Posted: Februar 26th, 2010 | Author: admin | Filed under: Allgemein | No Comments »Denn zur Bundesliga dürfen nur die Fußballteams die sich in der eigenen Liga durchsetzen konnten und damit bewiesen haben das sie über das nötige Potential verfügen um an der Championsleague teilzunehmen. Gerade für die jungen Spieler einer Mannschaft ist die Teilnahme an der Championsleague ein wichtiges Ereignis, denn selten bekommen Spieler, Trainer und das gesamte Team soviel Aufmerksamkeit wie zu dieser Zeit. Denn während der Championsleague schaut die Presse aus ganz Europa auf die teilnehmenden Mannschaften und Spieler.
Durch diese große Aufmerksamkeit während der Championsleague lastet aber auch ein enormer Druck auf den Spielern, diesen Druck versuchen die Fans die als Unterstützung zu den jeweiligen Spielen reisen ihren Spielern zu nehmen. Sie zeigen ihnen indem sie sie anfeuern und mit fiebern das sie hinter ihrer Mannschaft stehen egal wie das Spiel und die gesamte Championsleague ausgeht. Auch wenn die einzelnen Mannschaften recht verschiedenen sind so haben sie doch alle auch nur ein Ziel, denn sie wollen alle beweisen das sie die besten sind. Sie wollen Europa zeigen das sie es verdient haben teil der Championsleague zu sein und das sie das Potential haben am Ende als Sieger aus der Championsleague heraus zu gehen.
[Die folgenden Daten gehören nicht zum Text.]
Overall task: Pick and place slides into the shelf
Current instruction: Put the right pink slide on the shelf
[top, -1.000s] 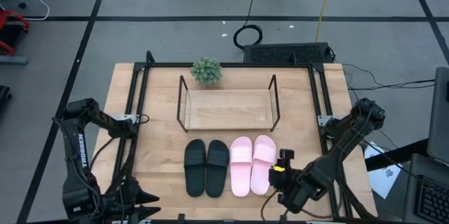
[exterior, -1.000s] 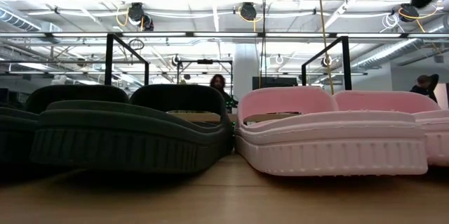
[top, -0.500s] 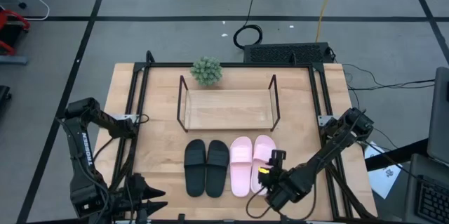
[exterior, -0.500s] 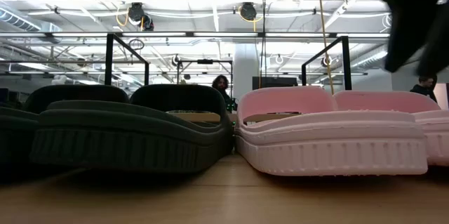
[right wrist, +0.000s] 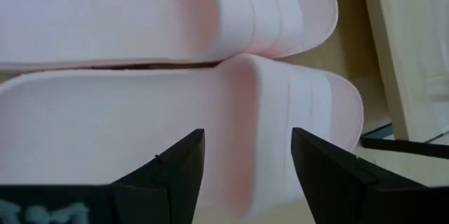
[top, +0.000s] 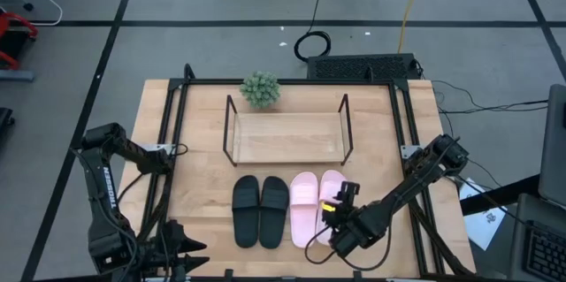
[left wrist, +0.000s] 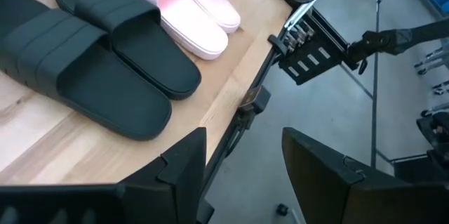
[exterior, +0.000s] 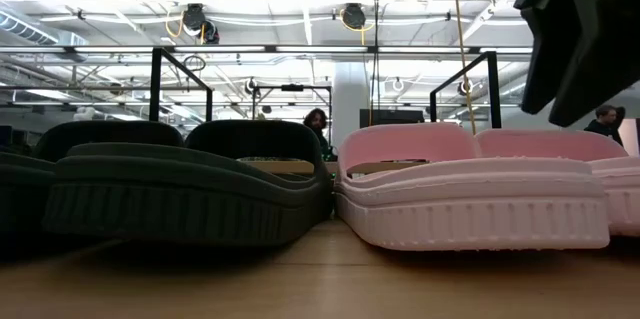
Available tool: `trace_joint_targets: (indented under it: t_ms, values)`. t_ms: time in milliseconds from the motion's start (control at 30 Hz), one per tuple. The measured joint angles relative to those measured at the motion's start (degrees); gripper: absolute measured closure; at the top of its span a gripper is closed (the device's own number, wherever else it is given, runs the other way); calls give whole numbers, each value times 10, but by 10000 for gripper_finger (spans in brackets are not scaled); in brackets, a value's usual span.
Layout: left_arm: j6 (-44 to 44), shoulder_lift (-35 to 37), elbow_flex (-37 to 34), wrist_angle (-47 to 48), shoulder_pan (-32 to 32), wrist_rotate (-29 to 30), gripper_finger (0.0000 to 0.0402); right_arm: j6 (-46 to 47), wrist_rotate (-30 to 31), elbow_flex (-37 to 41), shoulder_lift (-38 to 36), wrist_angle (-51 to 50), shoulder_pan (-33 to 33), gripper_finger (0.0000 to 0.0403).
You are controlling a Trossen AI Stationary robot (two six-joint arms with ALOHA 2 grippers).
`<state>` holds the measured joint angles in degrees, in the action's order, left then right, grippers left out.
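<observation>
Slides [top: 287,209] before the shelf [top: 287,138]

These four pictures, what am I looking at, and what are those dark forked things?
One moment, four cameras. The top-down picture shows a wooden table with two robot arms. On it lie two black slides and two pink slides, before an empty shelf and a small plant. The low picture looks across the tabletop at the slides' heels. The other two come from cameras on the arms' wrists; the dark forks are each arm's two fingers. The right pincer hangs open over a pink slide, holding nothing. The left pincer waits open at the table's near edge.
</observation>
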<state>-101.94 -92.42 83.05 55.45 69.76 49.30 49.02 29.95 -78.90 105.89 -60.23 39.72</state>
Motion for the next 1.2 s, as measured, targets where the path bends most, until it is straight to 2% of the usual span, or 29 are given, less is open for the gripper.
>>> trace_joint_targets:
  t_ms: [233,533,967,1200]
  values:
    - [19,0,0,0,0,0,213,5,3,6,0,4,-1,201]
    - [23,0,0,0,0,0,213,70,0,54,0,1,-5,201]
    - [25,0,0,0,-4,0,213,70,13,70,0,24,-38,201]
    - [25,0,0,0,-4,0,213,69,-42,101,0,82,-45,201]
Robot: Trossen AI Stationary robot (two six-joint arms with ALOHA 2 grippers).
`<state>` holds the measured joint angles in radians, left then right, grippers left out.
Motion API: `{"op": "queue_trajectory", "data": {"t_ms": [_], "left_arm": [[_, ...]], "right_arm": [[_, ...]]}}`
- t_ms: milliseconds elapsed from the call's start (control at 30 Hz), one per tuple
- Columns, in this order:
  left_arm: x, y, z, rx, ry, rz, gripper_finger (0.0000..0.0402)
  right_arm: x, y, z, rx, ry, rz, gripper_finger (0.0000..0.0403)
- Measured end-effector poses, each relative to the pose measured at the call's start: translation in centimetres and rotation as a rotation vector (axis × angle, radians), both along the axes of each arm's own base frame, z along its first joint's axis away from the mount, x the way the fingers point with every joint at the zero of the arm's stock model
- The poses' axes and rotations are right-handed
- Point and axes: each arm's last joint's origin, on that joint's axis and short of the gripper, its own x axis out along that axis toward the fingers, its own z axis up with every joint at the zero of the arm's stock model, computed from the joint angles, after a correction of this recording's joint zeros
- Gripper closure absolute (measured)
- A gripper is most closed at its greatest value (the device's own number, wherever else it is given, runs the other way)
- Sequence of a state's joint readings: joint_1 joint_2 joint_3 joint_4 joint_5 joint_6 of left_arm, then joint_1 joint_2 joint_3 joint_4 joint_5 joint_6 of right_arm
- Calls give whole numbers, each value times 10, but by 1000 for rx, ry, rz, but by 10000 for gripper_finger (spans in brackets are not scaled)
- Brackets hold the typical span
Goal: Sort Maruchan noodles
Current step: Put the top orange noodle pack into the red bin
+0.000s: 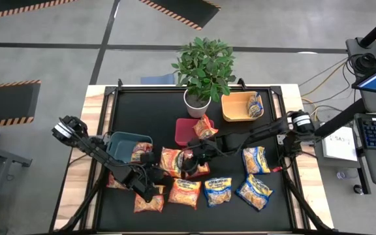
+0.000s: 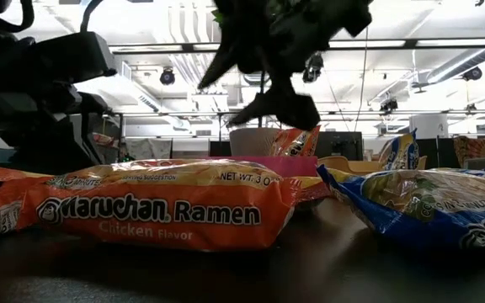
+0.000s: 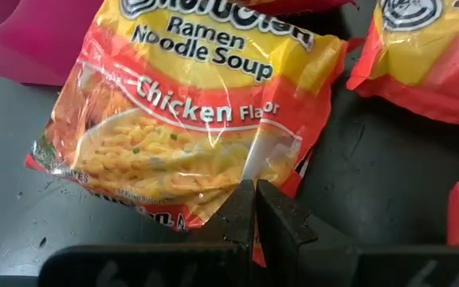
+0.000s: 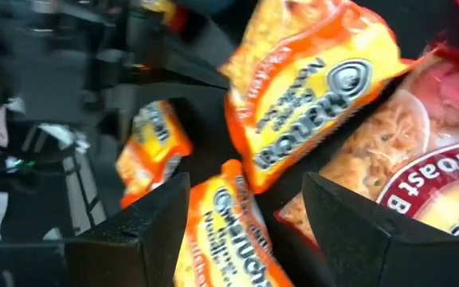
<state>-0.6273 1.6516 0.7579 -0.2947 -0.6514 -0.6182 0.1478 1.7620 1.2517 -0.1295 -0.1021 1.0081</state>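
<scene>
Black table mat (image 1: 142,104) carries scattered Maruchan noodles (image 1: 184,193); left tool (image 1: 150,189) closed, empty; right tool (image 1: 191,161) spread wide.

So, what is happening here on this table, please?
A two-armed robot is sorting ramen packets into bins. The right gripper hangs open over orange packets near the table's middle. The left gripper is shut, beside a chicken packet. One packet leans in the red bin, one lies in the orange bin, and many are loose on the table.
</scene>
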Motion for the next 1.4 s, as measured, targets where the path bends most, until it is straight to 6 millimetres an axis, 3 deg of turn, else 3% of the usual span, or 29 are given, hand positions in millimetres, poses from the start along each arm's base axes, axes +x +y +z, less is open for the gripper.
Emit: {"op": "queue_trajectory", "data": {"t_ms": [267,667,1000,1233,1400], "left_arm": [[-3,3,-6,-7,-3,-1,401],[-5,4,-10,-22,-20,-1,401],[-4,3,-11,-32,-36,-3,401],[12,-12,15,35,-154,-73,401],[14,-4,14,144,-164,-43,401]], "right_arm": [[9,0,-23,-9,58,-64,152],[11,-7,-22,-236,9,-93,151],[19,-7,-37,-317,-3,-90,151],[21,-7,-32,-364,-17,-61,151],[20,-7,-24,-362,-39,-47,151]]}}
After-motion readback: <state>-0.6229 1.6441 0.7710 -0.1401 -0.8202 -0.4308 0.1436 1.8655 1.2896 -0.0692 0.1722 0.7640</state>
Der Gewinner der Championsleague ergattert am Ende für ein Jahr den goldenen Wanderpokal, dieser wird dann im Anschluss an die nächste Championsleague entweder weiter gegeben oder aber für den Fall eines weiteren Gewinns der Championsleague von dem Vorjahressieger wieder mit nach hause genommen. Doch wieso genießt die Championsleague ein so großes Interesse auch unter den Fans. Der Grund hierfür ist ganz einfach der Fußball der hier bei den einzelnen Begegnungen gespielt wird ist Fußball der Extraklasse. Jeder holt das beste aus sich raus.